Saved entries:

————

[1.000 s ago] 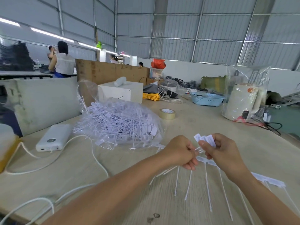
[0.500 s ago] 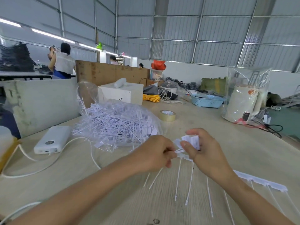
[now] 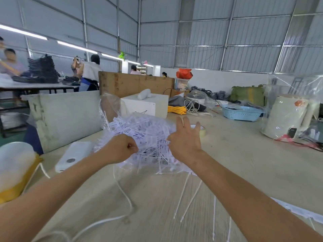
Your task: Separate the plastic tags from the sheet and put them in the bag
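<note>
We see the tags point(image 3: 145, 137) heaped in the clear bag point(image 3: 111, 105) at table centre. We judge a drop just made; next, fetch the sheet point(image 3: 297, 209) at five o'clock. Right hand point(image 3: 186, 142) splays released above the heap; left hand point(image 3: 120, 148) is clenched, perhaps empty.
</note>
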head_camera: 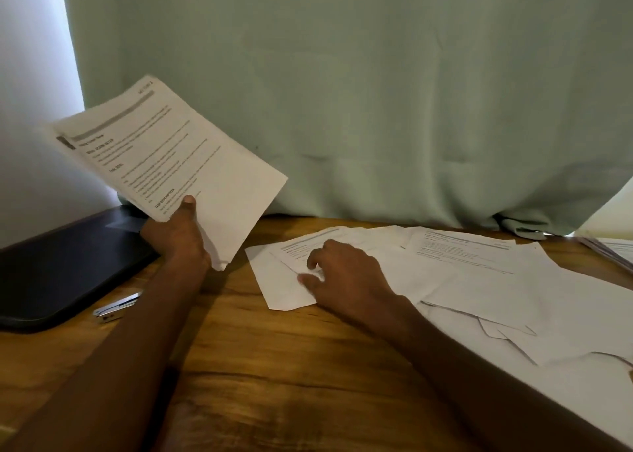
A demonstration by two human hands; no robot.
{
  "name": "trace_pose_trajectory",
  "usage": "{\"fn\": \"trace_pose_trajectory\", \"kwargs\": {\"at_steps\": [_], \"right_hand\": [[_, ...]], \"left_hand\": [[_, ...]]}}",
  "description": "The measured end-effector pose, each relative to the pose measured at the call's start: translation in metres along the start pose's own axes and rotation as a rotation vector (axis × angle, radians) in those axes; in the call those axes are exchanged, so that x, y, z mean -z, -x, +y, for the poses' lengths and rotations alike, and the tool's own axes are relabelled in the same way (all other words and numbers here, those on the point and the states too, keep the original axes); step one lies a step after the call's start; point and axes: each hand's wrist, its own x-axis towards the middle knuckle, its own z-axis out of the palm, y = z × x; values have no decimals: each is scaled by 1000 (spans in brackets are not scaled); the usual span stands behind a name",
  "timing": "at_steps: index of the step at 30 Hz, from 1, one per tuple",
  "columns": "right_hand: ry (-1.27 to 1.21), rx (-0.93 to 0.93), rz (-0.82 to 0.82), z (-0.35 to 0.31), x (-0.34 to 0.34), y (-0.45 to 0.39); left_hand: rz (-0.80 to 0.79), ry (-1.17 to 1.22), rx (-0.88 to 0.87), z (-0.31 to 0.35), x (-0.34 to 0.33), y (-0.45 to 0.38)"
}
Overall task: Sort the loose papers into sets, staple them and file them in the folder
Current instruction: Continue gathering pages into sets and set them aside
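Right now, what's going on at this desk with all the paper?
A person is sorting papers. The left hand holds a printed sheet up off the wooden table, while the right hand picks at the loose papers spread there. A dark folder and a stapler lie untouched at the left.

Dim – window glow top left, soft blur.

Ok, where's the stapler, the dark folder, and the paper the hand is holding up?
stapler [116, 308]: head view, on its silver top.
dark folder [58, 273]: head view, middle of its cover.
held paper [164, 153]: head view, on the printed page above the left hand [178, 235].
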Motion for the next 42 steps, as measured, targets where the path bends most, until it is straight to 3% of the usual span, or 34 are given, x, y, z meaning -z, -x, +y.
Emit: {"fn": "trace_pose_trajectory", "kwargs": {"at_steps": [2, 4, 7, 9, 17, 22, 27, 34, 42], "right_hand": [[-97, -66, 85, 12, 6, -4], [-2, -139, 155, 33, 13, -7], [158, -280, -2, 69, 16, -5], [104, -357, -102, 83, 15, -3], [37, -488, 39, 91, 8, -10], [78, -574, -148, 98, 7, -9], [-302, -636, -85, 101, 11, -12], [-895, -600, 313, 107, 13, -16], [-1189, -619, 377, 111, 13, -18]], "left_hand": [[-12, -16, 14, -3, 0, -2], [-23, -24, 38, -7, -1, -4], [-38, -36, 63, -11, -2, -3], [-55, -30, 65, -13, -4, -3], [-231, -97, 116, -21, -8, 2], [-286, -119, 134, -21, -10, 8], [-364, -138, 168, -19, -10, 8], [-445, -129, 165, -18, -8, 7], [-487, -97, 158, -23, -10, 9]]}}
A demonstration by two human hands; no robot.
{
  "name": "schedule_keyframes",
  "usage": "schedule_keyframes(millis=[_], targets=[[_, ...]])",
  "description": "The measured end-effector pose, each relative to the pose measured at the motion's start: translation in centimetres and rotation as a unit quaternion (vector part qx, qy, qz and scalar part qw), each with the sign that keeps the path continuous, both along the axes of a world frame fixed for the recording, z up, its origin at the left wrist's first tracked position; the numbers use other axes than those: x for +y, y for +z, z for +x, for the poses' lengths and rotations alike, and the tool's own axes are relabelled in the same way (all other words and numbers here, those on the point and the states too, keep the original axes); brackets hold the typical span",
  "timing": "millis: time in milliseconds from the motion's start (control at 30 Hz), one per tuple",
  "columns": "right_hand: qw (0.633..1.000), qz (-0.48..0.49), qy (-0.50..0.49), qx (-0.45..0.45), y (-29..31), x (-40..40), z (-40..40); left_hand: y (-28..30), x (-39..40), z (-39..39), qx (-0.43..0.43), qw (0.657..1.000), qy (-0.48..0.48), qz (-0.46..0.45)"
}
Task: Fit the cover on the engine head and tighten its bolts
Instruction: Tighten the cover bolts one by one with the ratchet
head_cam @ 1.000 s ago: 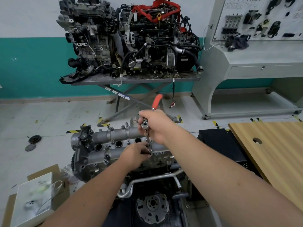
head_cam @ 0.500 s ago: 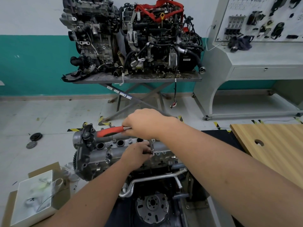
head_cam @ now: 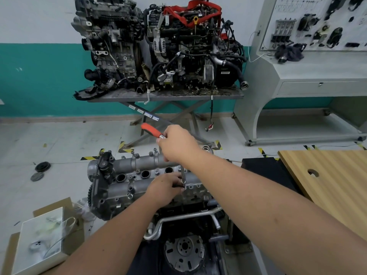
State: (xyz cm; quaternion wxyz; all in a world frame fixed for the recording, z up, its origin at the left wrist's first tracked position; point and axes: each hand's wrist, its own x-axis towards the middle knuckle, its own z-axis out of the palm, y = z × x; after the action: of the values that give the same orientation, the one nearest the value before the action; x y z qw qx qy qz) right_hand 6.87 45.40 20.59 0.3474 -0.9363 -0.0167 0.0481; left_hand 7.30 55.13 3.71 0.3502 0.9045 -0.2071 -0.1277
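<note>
ratchet on a cover bolt, both hands at work

low in the frame, two bare forearms reach up toward the middle. the left hand [head_cam: 165,186] sits on the near side of the cover [head_cam: 139,176], fingers curled round the foot of the ratchet's thin steel extension, steadying it where it meets a bolt [head_cam: 185,187]. just above, the right hand [head_cam: 176,144] is closed round the ratchet [head_cam: 152,130] at its head end; the red grip sticks out toward the upper left, past the knuckles.

the cover is a grey cast metal piece lying along the top of the engine head, centre frame, slightly left. it has two rounded ridges, a row of dark round holes between them, and small bolts dotted along its edges. it looks seated on the head.

judging by its look, it is stiff and fairly heavy, likely with an oily film, so best lifted by both ends rather than the thin bosses. the ratchet is better held far out on the red grip for leverage.

farther off, upper centre, two whole engines [head_cam: 158,46] rest on a steel table.
</note>
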Motion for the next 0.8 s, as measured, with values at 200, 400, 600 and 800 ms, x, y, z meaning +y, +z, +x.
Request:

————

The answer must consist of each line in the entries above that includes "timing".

  "timing": "at_steps: index of the step at 30 Hz, from 1, one per tuple",
  "timing": "millis: time in milliseconds from the motion's start (control at 30 Hz), one per tuple",

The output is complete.